Required work: Please restate every line below exactly, without any pictures.

═════ Records provided ═════

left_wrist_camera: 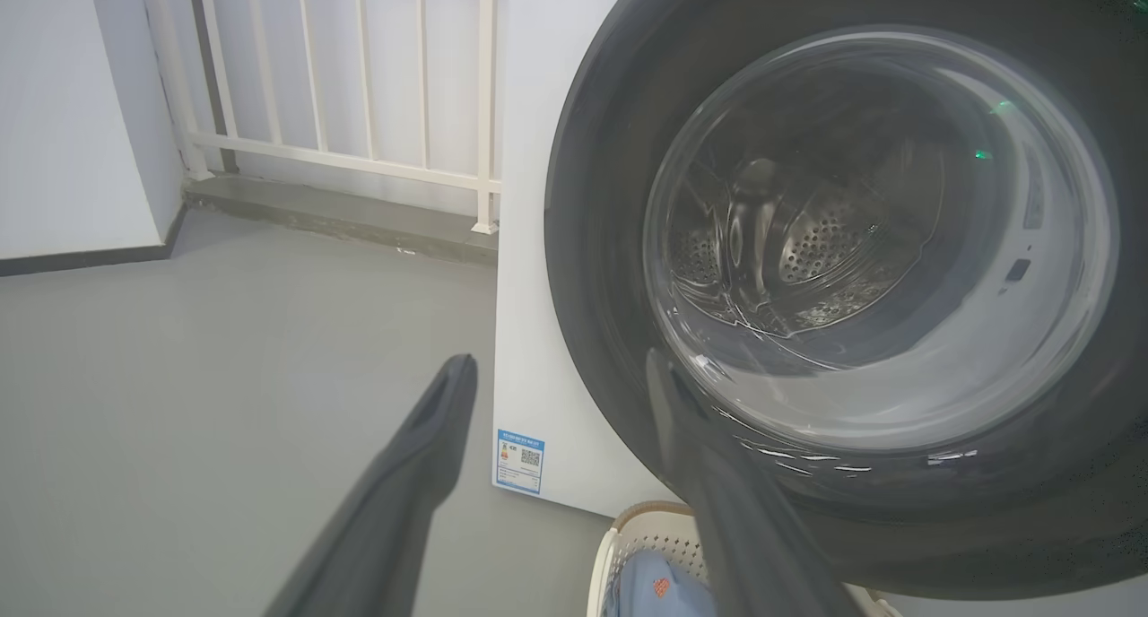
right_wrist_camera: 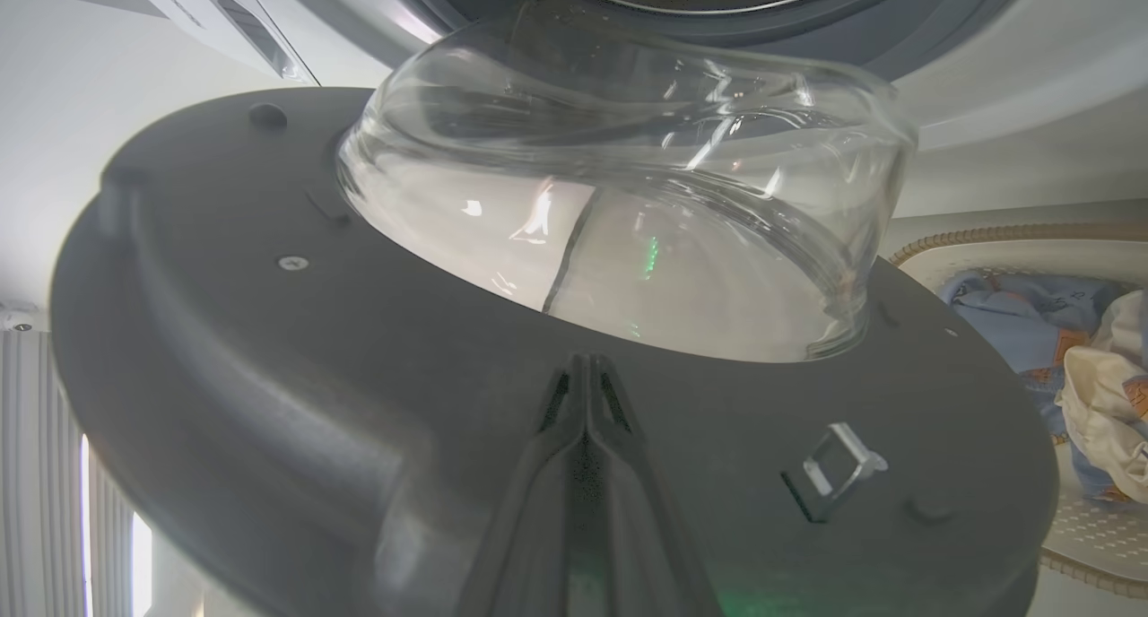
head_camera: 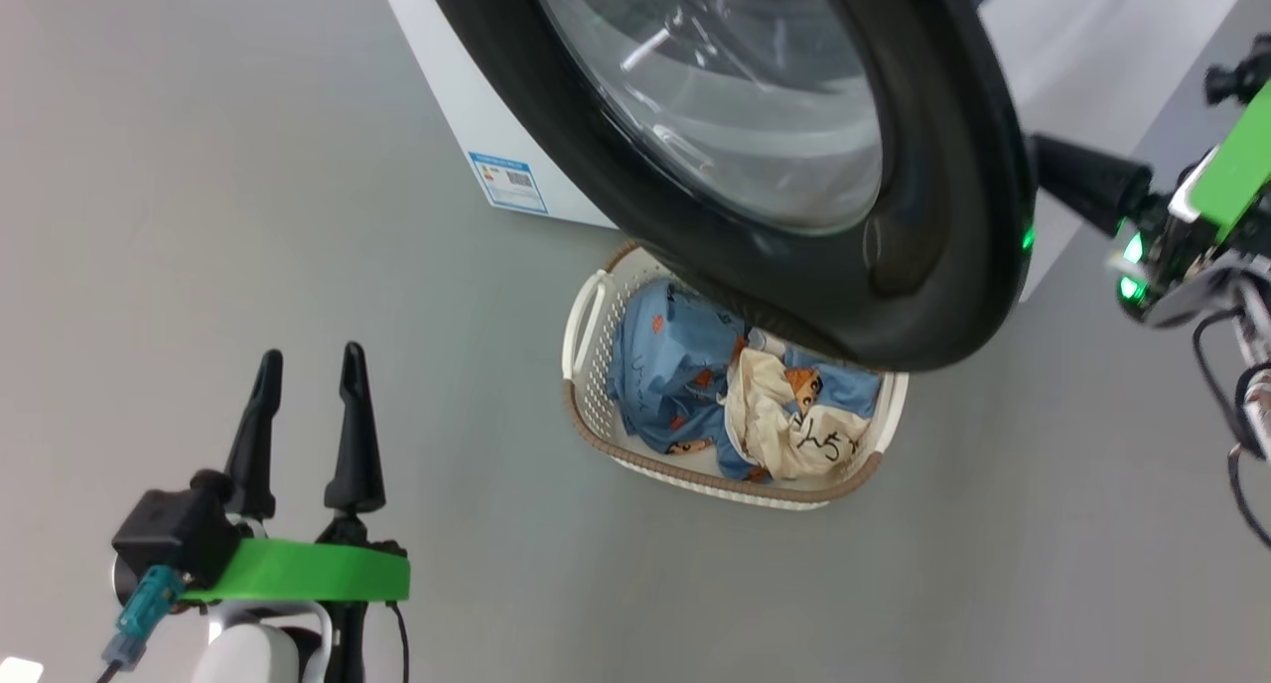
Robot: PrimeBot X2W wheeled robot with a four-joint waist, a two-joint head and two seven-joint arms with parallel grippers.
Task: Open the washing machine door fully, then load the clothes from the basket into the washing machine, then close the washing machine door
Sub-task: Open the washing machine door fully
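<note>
Door [head_camera: 923, 216] stood partly open, swung over basket [head_camera: 596, 415] on floor, clothes [head_camera: 695, 385] inside. Right gripper [right_wrist_camera: 587, 375] pinched together, empty, tips against door's inner face, likely pushing wider. Left gripper [head_camera: 308, 405] spread wide, empty, waiting clear.

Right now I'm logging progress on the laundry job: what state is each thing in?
washing machine door: partly open, swung out above the basket.
basket: on the floor, loaded.
clothes: both in the basket.
left tool: open, holding nothing.
right tool: shut, tips against the door's grey inner face.
</note>
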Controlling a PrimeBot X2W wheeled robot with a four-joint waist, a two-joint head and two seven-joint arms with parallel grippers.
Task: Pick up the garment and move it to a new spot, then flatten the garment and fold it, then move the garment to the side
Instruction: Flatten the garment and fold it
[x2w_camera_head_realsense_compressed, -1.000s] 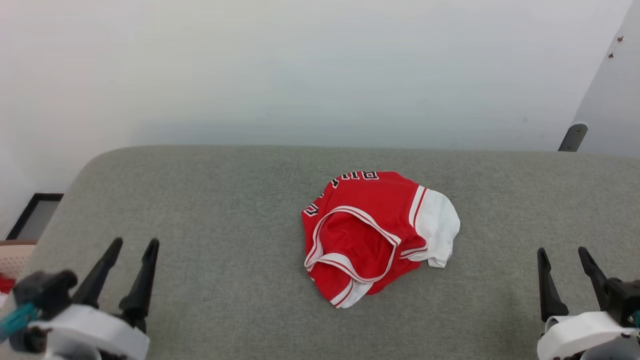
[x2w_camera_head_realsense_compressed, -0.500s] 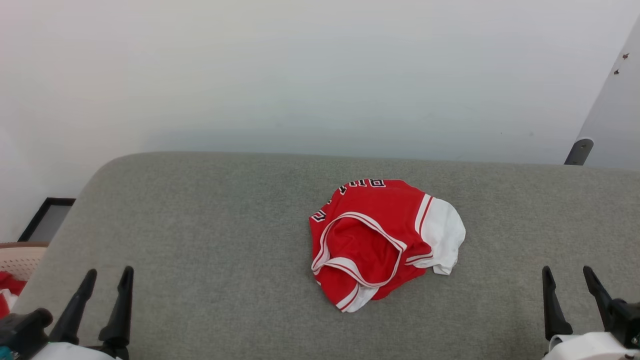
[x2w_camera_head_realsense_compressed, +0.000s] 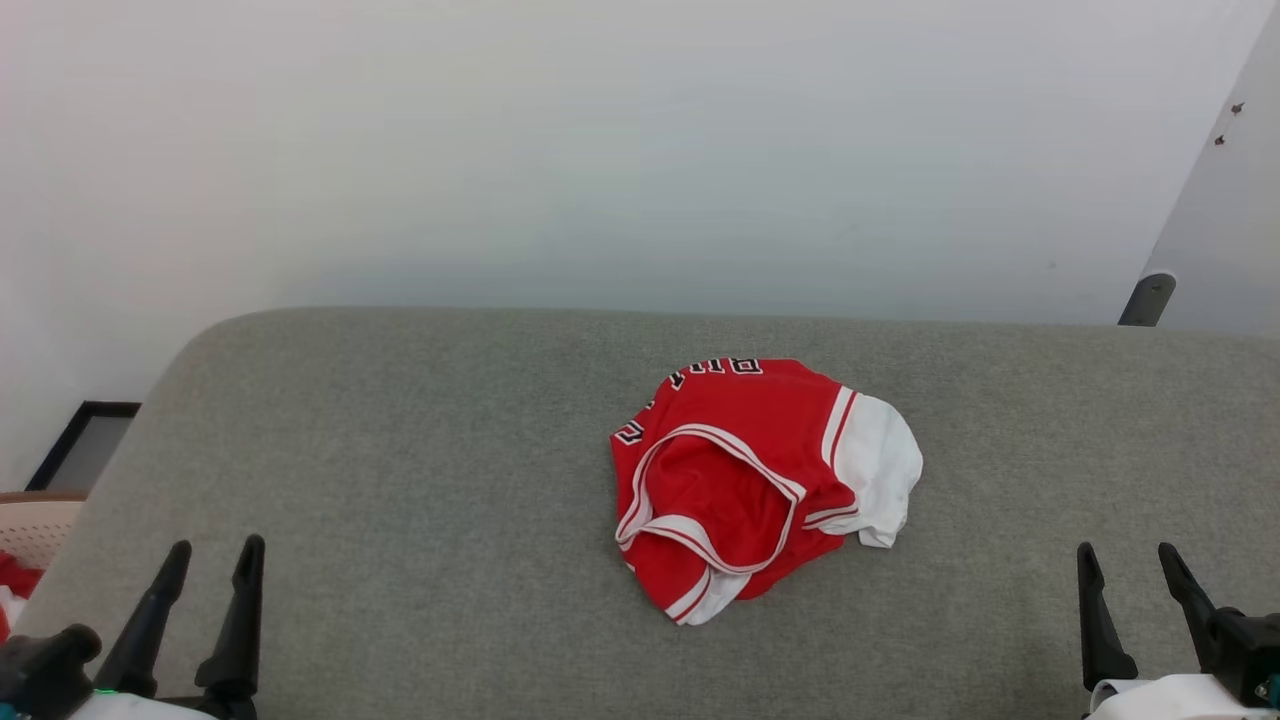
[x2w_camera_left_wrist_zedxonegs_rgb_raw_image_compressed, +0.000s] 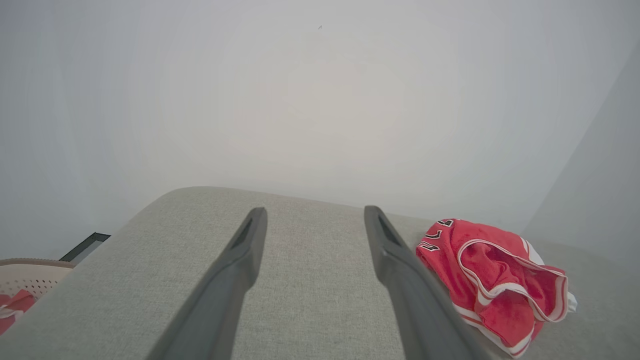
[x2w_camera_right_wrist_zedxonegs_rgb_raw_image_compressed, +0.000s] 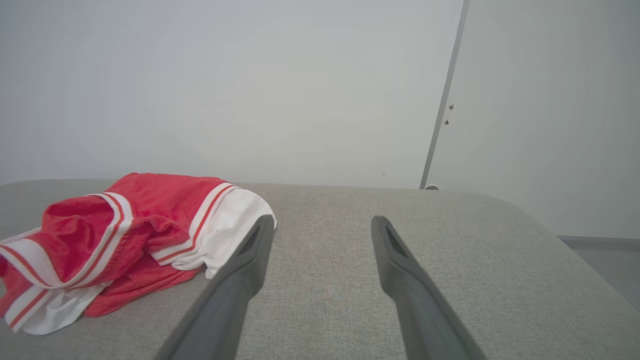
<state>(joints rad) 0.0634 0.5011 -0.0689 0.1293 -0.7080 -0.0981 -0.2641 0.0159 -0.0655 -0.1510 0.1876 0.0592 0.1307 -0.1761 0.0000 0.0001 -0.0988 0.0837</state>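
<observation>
Garment (x2w_camera_head_realsense_compressed: 745, 480) lies crumpled in a heap on the grey table (x2w_camera_head_realsense_compressed: 400, 450), ahead of both grippers and apart from each: forward and to the right of the left gripper (x2w_camera_head_realsense_compressed: 218, 548), forward and to the left of the right gripper (x2w_camera_head_realsense_compressed: 1124, 550), and nearer the right one. Both grippers have their fingers spread wide and hold nothing. The pick-up looks not yet begun. To do it well, the right gripper would likely reach forward-left for the white sleeve (x2w_camera_head_realsense_compressed: 880, 465), the part closest to it, and pinch a firm bunch of cloth rather than one loose layer, then lift high enough that nothing drags. Black-and-white block lettering (x2w_camera_head_realsense_compressed: 715, 368) shows along the garment's far edge, upside down and partly folded under; no whole word can be read.
</observation>
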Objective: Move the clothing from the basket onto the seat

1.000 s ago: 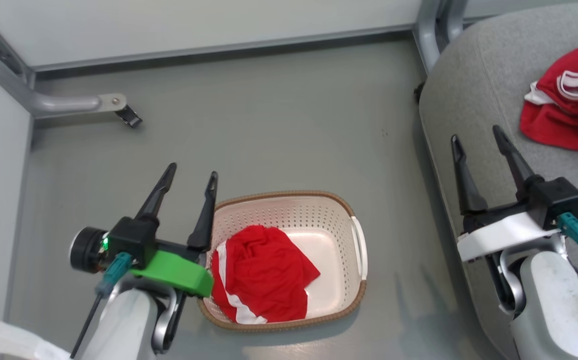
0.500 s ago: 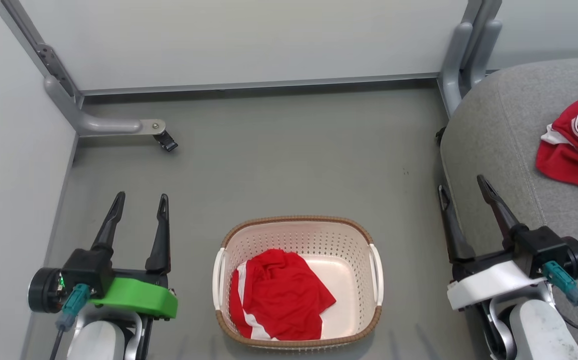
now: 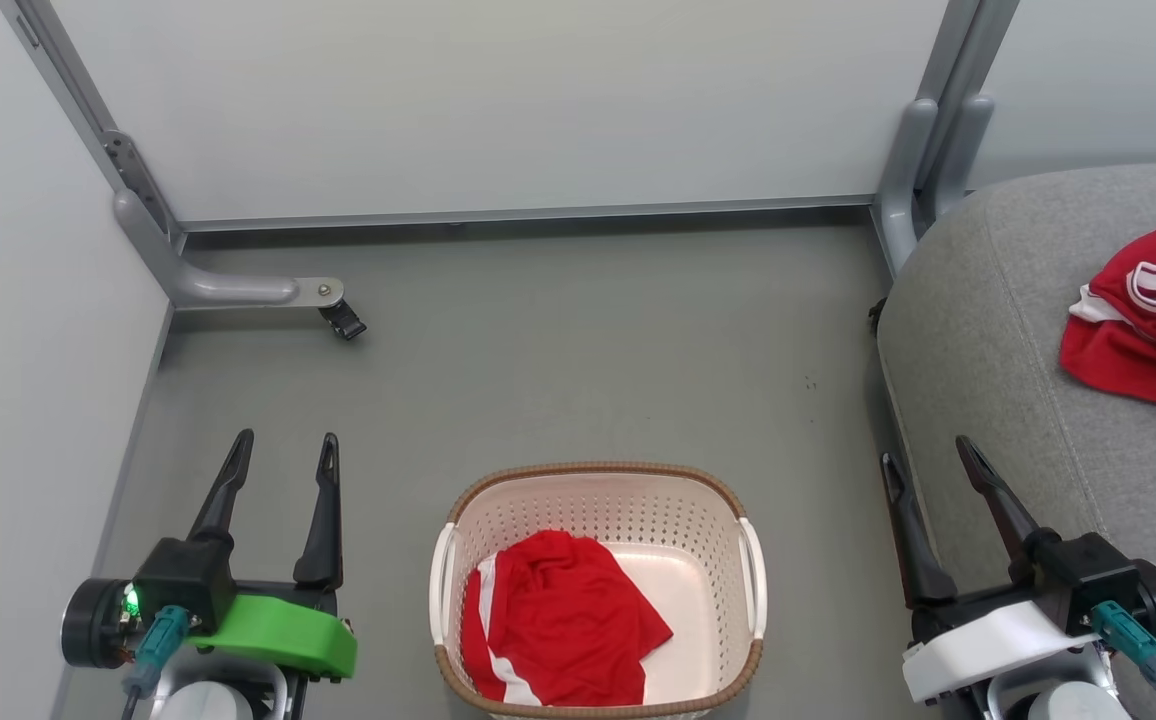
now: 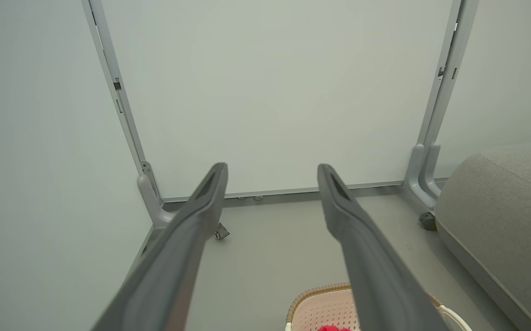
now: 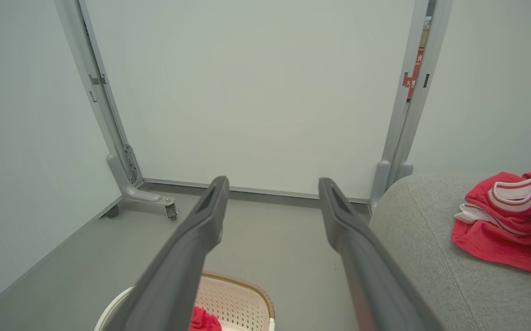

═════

Output of the exercise:
left_wrist_camera: 
right_wrist_camera: 
head_camera: 
Robot: PrimeBot X2W wheeled robot with a four-joint waist, a two-joint head and two seven-joint arms with parallel grippers.
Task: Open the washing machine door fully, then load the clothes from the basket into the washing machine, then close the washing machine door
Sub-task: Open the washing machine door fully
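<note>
Door [head_camera: 923, 216] stood partly open, swung over basket [head_camera: 596, 415] on floor, clothes [head_camera: 695, 385] inside. Right gripper [right_wrist_camera: 587, 375] pinched together, empty, tips against door's inner face, likely pushing wider. Left gripper [head_camera: 308, 405] spread wide, empty, waiting clear.

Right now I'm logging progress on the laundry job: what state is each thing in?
washing machine door: partly open, swung out above the basket.
basket: on the floor, loaded.
clothes: both in the basket.
left tool: open, holding nothing.
right tool: shut, tips against the door's grey inner face.
</note>
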Controlling a PrimeBot X2W wheeled robot with a four-joint waist, a two-joint head and two seven-joint arms with parallel grippers.
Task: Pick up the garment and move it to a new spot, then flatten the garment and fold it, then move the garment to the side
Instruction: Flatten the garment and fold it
[x2w_camera_head_realsense_compressed, -1.000s] 
[x2w_camera_head_realsense_compressed, -0.500s] 
[x2w_camera_head_realsense_compressed, +0.000s] 
[x2w_camera_left_wrist_zedxonegs_rgb_raw_image_compressed, +0.000s] 
[x2w_camera_right_wrist_zedxonegs_rgb_raw_image_compressed, +0.000s] 
<state>(joints rad) 0.0634 0.5011 -0.0689 0.1293 -0.7080 -0.0981 -0.2641 0.0159 -0.0655 -0.1510 0.1876 0.0592 0.1307 -0.1761 0.0000 0.0001 -0.0988 0.0837</state>
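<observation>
Garment (x2w_camera_head_realsense_compressed: 745, 480) lies crumpled in a heap on the grey table (x2w_camera_head_realsense_compressed: 400, 450), ahead of both grippers and apart from each: forward and to the right of the left gripper (x2w_camera_head_realsense_compressed: 218, 548), forward and to the left of the right gripper (x2w_camera_head_realsense_compressed: 1124, 550), and nearer the right one. Both grippers have their fingers spread wide and hold nothing. The pick-up looks not yet begun. To do it well, the right gripper would likely reach forward-left for the white sleeve (x2w_camera_head_realsense_compressed: 880, 465), the part closest to it, and pinch a firm bunch of cloth rather than one loose layer, then lift high enough that nothing drags. Black-and-white block lettering (x2w_camera_head_realsense_compressed: 715, 368) shows along the garment's far edge, upside down and partly folded under; no whole word can be read.
</observation>
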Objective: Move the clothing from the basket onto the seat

1.000 s ago: 
0.500 s ago: 
now: 
now: 
now: 

That concludes the answer.